RL Autopilot for JSBSim Flight Simulator
Train an agent to fly a real aircraft model — six degrees of freedom included.
Last reviewed: March 2026Overview
Most reinforcement learning tutorials train agents on stylised toy environments — CartPole, MuJoCo half-cheetah — that bear little resemblance to real engineering systems. JSBSim is a high-fidelity open-source flight dynamics model used by real flight simulators; it includes accurate aerodynamic models, propulsion dynamics, atmospheric effects, and landing gear physics for dozens of aircraft. Wrapping JSBSim in a Gymnasium interface creates an RL environment that is physically meaningful, making this project a rigorous bridge between the tutorial world and real aerospace applications.
You will implement a custom gymnasium.Env class that initialises JSBSim with a chosen aircraft (Cessna 172 or F-16 model), steps the simulation forward, extracts state observations (altitude, airspeed, pitch, roll, heading, angular rates), maps RL actions to control surface deflections and throttle, and computes a shaped reward that incentivises altitude hold, heading hold, and gentle control inputs. This reward shaping is where domain knowledge matters: a poorly shaped reward produces agents that find unintended shortcuts (such as climbing indefinitely to avoid heading error).
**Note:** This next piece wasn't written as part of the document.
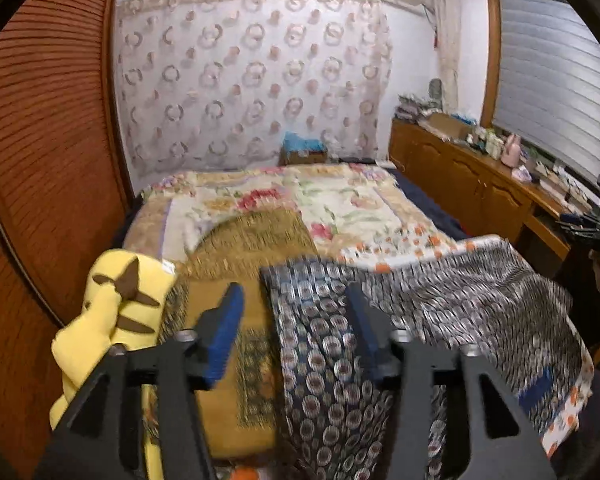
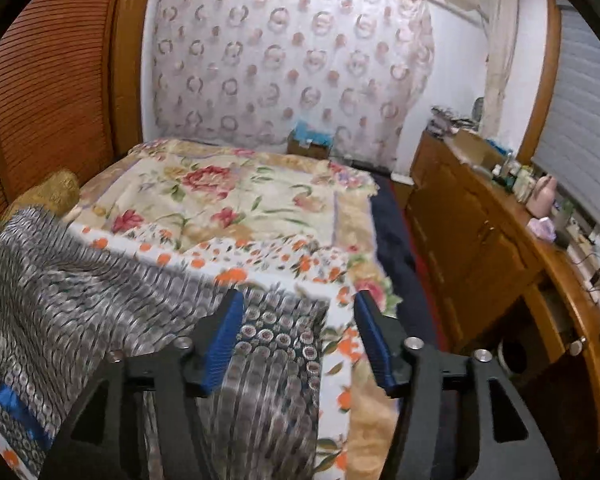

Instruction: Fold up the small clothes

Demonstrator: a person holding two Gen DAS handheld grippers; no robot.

With the environment in place you will train PPO and SAC agents using Stable-Baselines3, analyse learning curves, compare converged policy performance, and visualise the resulting flight trajectories. The project develops simultaneous competence in flight dynamics, RL algorithm implementation, environment design, and experiment analysis — a combination that directly targets roles in autonomous flight system development at companies such as Boeing Phantom Works, Aurora Flight Sciences, DARPA contractor teams, and advanced air mobility start-ups.
What You'll Learn
- ✓ Implement a custom Gymnasium environment wrapping a high-fidelity physics simulator (JSBSim)
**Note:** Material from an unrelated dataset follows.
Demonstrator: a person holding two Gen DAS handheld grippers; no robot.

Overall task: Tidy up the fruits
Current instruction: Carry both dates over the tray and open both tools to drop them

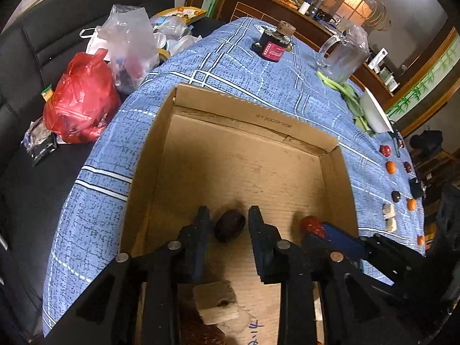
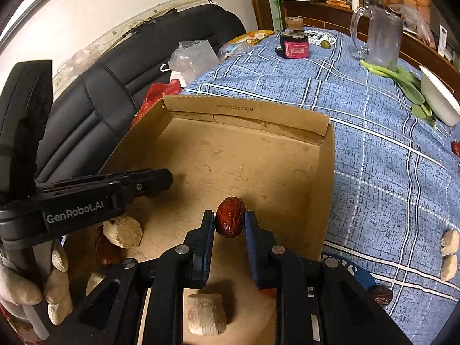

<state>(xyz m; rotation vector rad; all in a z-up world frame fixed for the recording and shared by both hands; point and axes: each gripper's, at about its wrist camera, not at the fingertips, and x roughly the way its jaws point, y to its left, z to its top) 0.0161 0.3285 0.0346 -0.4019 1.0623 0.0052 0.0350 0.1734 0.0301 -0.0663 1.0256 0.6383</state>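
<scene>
A shallow cardboard box [image 1: 253,120] lies on a blue plaid cloth; it also shows in the right wrist view [image 2: 247,109]. My left gripper [image 1: 228,218] is inside the box, its jaws apart around a dark date [image 1: 230,225] that lies on the box floor without being squeezed. My right gripper [image 2: 230,218] is shut on a glossy red date [image 2: 230,220] just above the box floor; this date and gripper also show in the left wrist view [image 1: 312,225]. Pale chunks [image 2: 205,313] and dried red pieces lie at the near end of the box.
On the cloth to the right lie small orange and dark fruits [image 1: 390,167] and pale chunks [image 2: 450,240]. Further back stand a dark jar [image 1: 273,47], a glass mug [image 2: 381,36], green vegetables and a white bowl [image 2: 440,99]. Plastic bags [image 1: 80,106] sit on a black sofa at left.
</scene>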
- ✓ Design a reward function that captures altitude hold, heading hold, and control smoothness objectives
- ✓ Train PPO and SAC agents using Stable-Baselines3 and interpret learning curves and episode statistics
- ✓ Evaluate trained agents on unseen initial conditions and compare robustness across algorithms
- ✓ Visualise 3D flight trajectories and analyse failure modes where the policy breaks down
Step-by-Step Guide
Install JSBSim and verify the Python bindings
Install the jsbsim Python package and verify it by running the bundled Cessna 172 simulation for 60 seconds and printing altitude and airspeed at each step. Read the JSBSim property tree documentation to understand how to get and set properties (control surface deflections, engine throttle, atmospheric conditions) via the Python API. Select the aircraft model you will use for the project.
Implement the custom Gymnasium environment
Subclass gymnasium.Env and implement __init__, reset, step, and render. In reset, initialise JSBSim with a random starting altitude (2,000–4,000 ft), airspeed (80–120 knots), and heading. In step, apply the RL action (aileron, elevator, rudder, throttle) to the JSBSim property tree, advance the simulation by 0.1 s, and return the observation vector. Define the observation space as a Box with altitude error, airspeed error, pitch, roll, heading error, and the three angular rates as components.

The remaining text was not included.